Maricopa County Attorney Says Arizona’s Medical Marijuana Law is Unconstitutional

Maricopa County Attorney Says Arizona’s Medical Marijuana Law is Unconstitutional

In a June 27, 2012, press conference Maricopa County Attorney Bill Montgomery said the following about Arizona’s medical marijuana law:

“With respect to one other part of the Court’s ruling in SB 1070, it is instructive for state officials and for those who are advocates of Arizona’s ‘medical’ marijuana act to read it well. Particularly at page 8 of the slip opinion, in section 3 of that opinion, where it mentions specifically and I’m going to quote: ‘Second, state laws are preempted where they conflict with federal law. This includes cases where compliance with both federal and state regulations is a physical impossibility.’ The federal Controlled Substances Act prohibits the possession, use, distribution, transportation, or cultivation of marijuana. Arizona’s ‘medical’ marijuana act is unconstitutional on its face. And with this very clear and most recent analysis of those provisions, there is no reason for state officials to not act responsibly and cease any further implementation of that Act. And consistent with my previous opinion that was issued to the Board of Supervisors with respect to the ability for county employees to participate at all in accepting, processing or issuing permits or applications for zoning in pursuit of a state license for a dispensary or cultivation site on county land, that cannot happen.

 So, to the extent that any state officials need help in researching the impossibility of complying with the ‘Medical’ Marijuana Act in light of the Supremacy Clause of the federal Constitution, I am more than happy to provide them with a copy of our research so they can issue their opinion forthwith. And I am aware that there are state legislators who have asked for an opinion from the Attorney General. And there’s no reason why that opinion can’t issue.

Mr. Montgomery issued his opinion over a year ago advising county employees to take no action to help a dispensary open for business (including issuance of zoning permits or business licenses) because they would be facilitating violations of federal drug laws and would have no immunity.* He has called upon Attorney General Tom Horne several times over the past year to take similar action to protect state employees.

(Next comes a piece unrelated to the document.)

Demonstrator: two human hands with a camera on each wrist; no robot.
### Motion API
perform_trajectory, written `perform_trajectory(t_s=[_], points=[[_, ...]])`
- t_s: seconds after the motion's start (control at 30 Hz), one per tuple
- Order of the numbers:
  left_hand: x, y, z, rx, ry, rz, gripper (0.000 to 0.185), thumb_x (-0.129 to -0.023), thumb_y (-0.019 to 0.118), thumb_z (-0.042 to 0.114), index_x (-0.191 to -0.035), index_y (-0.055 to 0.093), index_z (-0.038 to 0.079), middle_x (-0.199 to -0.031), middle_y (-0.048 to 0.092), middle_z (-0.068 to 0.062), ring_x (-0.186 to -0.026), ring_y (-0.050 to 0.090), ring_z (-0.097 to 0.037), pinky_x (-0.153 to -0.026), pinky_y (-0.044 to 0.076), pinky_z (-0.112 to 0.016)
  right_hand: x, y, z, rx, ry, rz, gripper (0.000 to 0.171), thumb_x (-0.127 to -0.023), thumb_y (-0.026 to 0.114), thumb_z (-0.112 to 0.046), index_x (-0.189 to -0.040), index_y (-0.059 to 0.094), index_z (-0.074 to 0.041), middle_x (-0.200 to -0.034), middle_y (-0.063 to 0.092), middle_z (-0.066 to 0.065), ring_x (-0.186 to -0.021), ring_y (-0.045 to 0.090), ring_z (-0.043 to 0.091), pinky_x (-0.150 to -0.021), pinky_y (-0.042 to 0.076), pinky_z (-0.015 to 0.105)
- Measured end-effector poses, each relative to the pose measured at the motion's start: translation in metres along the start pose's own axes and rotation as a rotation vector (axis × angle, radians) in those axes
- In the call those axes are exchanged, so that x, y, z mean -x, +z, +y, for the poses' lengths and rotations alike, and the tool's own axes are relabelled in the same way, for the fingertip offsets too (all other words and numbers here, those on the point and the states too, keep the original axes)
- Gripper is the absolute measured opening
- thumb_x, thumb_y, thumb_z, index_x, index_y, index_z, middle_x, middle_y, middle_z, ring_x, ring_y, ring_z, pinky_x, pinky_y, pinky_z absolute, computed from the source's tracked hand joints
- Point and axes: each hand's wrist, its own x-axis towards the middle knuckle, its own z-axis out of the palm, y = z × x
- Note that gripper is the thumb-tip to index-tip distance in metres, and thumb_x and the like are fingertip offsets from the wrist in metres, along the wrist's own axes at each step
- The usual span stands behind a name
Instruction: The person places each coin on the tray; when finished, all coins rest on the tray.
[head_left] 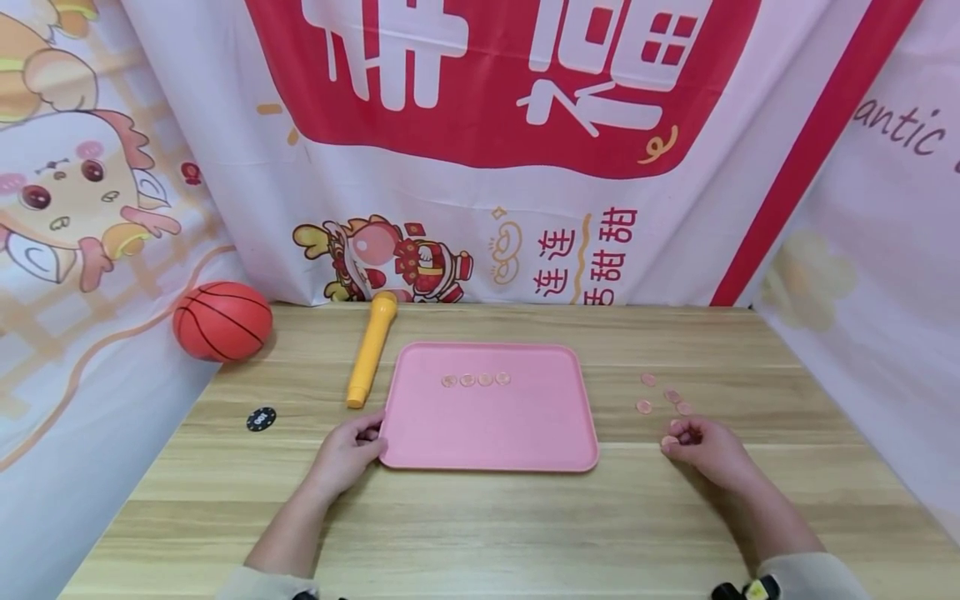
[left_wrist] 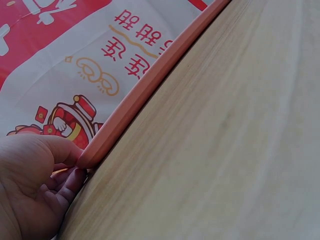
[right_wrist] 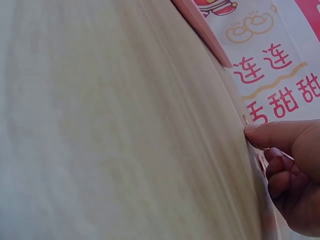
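Note:
A pink tray (head_left: 487, 437) lies on the table with a row of several copper coins (head_left: 485, 380) across its upper middle. My left hand (head_left: 347, 458) grips the tray's lower left edge, thumb against the rim (left_wrist: 107, 137). To the right of the tray, my right hand (head_left: 712, 454) pinches a copper coin (head_left: 668, 442) between thumb and fingers, low over the wood. Several loose copper coins (head_left: 672, 396) lie just beyond these fingertips. The curled fingers of the right hand (right_wrist: 297, 170) partly hide what is under them.
A yellow toy microphone (head_left: 371, 350) lies along the tray's left side. Farther left are a red toy basketball (head_left: 223, 322) and a black chip (head_left: 261, 419). Printed cloth (head_left: 495, 225) hangs at the table's back edge, with more cloth at both sides.

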Motion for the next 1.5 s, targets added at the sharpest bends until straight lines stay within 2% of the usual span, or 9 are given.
perform_trajectory(t_s=[0.13, 0.23, 0.37, 0.63, 0.87, 0.97, 1.2, 1.37, 1.5], points=[[0.0, 0.0, 0.0, 0.008, -0.002, -0.002, 0.05, -0.088, 0.063, 0.003, -0.136, 0.052, -0.007, -0.108, 0.065, -0.018, -0.091, 0.06, -0.015, -0.073, 0.051, -0.017, -0.002, 0.002, -0.004, -0.046, 0.024, 0.013, 0.029, -0.087, 0.073, -0.029, -0.099, 0.063, -0.004, -0.089, 0.061, 0.004, -0.08, 0.051, 0.013, -0.067, 0.043, 0.023], [0.001, 0.0, 0.001, 0.014, -0.007, -0.004, 0.05, -0.088, 0.063, 0.003, -0.136, 0.052, -0.007, -0.108, 0.065, -0.018, -0.09, 0.06, -0.016, -0.072, 0.051, -0.017, -0.006, 0.004, -0.011, -0.173, 0.045, 0.002, 0.031, -0.091, 0.07, -0.025, -0.109, 0.063, -0.001, -0.09, 0.061, 0.004, -0.079, 0.056, 0.01, -0.068, 0.051, 0.021], [0.001, 0.0, 0.002, 0.013, -0.014, -0.001, 0.05, -0.088, 0.063, 0.003, -0.136, 0.052, -0.006, -0.109, 0.065, -0.018, -0.091, 0.06, -0.017, -0.073, 0.051, -0.017, -0.013, 0.006, -0.028, -0.341, 0.031, -0.024, 0.042, -0.094, 0.066, -0.024, -0.124, 0.06, 0.005, -0.091, 0.065, 0.006, -0.078, 0.065, 0.005, -0.07, 0.058, 0.022], [0.001, -0.001, 0.001, 0.003, -0.012, 0.002, 0.05, -0.088, 0.063, 0.004, -0.136, 0.052, -0.006, -0.11, 0.065, -0.018, -0.092, 0.061, -0.018, -0.073, 0.051, -0.018, -0.037, 0.018, -0.067, -0.441, 0.028, -0.042, 0.049, -0.094, 0.066, -0.026, -0.13, 0.056, 0.005, -0.098, 0.067, 0.007, -0.085, 0.069, 0.006, -0.076, 0.058, 0.022], [-0.001, 0.0, -0.001, 0.01, -0.007, 0.006, 0.05, -0.087, 0.063, 0.003, -0.135, 0.053, -0.007, -0.11, 0.065, -0.019, -0.091, 0.061, -0.016, -0.073, 0.051, -0.017, -0.06, 0.04, -0.093, -0.482, -0.021, -0.034, 0.043, -0.094, 0.064, -0.016, -0.13, 0.057, 0.005, -0.097, 0.062, 0.006, -0.08, 0.066, 0.002, -0.077, 0.058, 0.023], [-0.002, 0.0, -0.003, 0.014, -0.009, 0.002, 0.05, -0.088, 0.063, 0.004, -0.136, 0.052, -0.007, -0.112, 0.064, -0.018, -0.093, 0.061, -0.016, -0.074, 0.051, -0.017, -0.067, 0.048, -0.104, -0.497, -0.026, -0.029, 0.043, -0.091, 0.067, -0.011, -0.13, 0.057, 0.005, -0.095, 0.06, 0.006, -0.078, 0.063, 0.002, -0.076, 0.059, 0.025], [-0.003, 0.0, -0.004, 0.019, -0.007, 0.007, 0.05, -0.088, 0.063, 0.003, -0.136, 0.052, -0.007, -0.111, 0.065, -0.018, -0.092, 0.061, -0.018, -0.074, 0.051, -0.018, -0.082, 0.065, -0.124, -0.52, -0.041, -0.051, 0.047, -0.086, 0.072, -0.007, -0.13, 0.059, 0.004, -0.104, 0.062, 0.01, -0.087, 0.055, 0.007, -0.074, 0.056, 0.02], [-0.002, 0.0, -0.002, 0.017, -0.007, 0.01, 0.05, -0.087, 0.063, 0.003, -0.136, 0.053, -0.006, -0.11, 0.065, -0.018, -0.091, 0.061, -0.015, -0.075, 0.052, -0.018, -0.095, 0.082, -0.134, -0.477, -0.025, -0.062, 0.043, -0.087, 0.07, -0.006, -0.128, 0.061, 0.003, -0.107, 0.066, 0.016, -0.082, 0.059, 0.008, -0.073, 0.057, 0.023], [-0.001, 0.0, -0.003, 0.025, -0.002, 0.008, 0.05, -0.087, 0.063, 0.002, -0.135, 0.053, -0.007, -0.111, 0.065, -0.019, -0.091, 0.061, -0.016, -0.074, 0.052, -0.018, -0.105, 0.095, -0.141, -0.427, -0.022, -0.074, 0.04, -0.088, 0.069, -0.007, -0.126, 0.063, 0.001, -0.108, 0.067, 0.018, -0.074, 0.06, 0.009, -0.067, 0.055, 0.025]])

In issuing his opinion, Mr. Montgomery referred to the oath he took to uphold the U.S. Constitution as well as the laws and constitution of the state of Arizona. Our Governor, Attorney General, and legislators all took the same oath of office.

Arizona state officials received two separate warnings (May 2, 2011 and February 16, 2012) from the Department of Justice, making it clear that (1) Arizona’s scheme for cultivation and sale of marijuana will not be tolerated, and that (2) state employees, landlords, financiers and others who facilitate the activities authorized under the state marijuana law have no immunity from federal prosecution. State legislators have asked for an opinion from Tom Horne as to whether our marijuana law conflicts with federal law and whether state employees could be held personally liable for their actions under the “medical” marijuana law. The legislators (and we) are statutorily entitled to an answer. If Mr. Horne is unwilling or unable to answer the legislators’ request, then he needs to turn over the matter to independent counsel. Now.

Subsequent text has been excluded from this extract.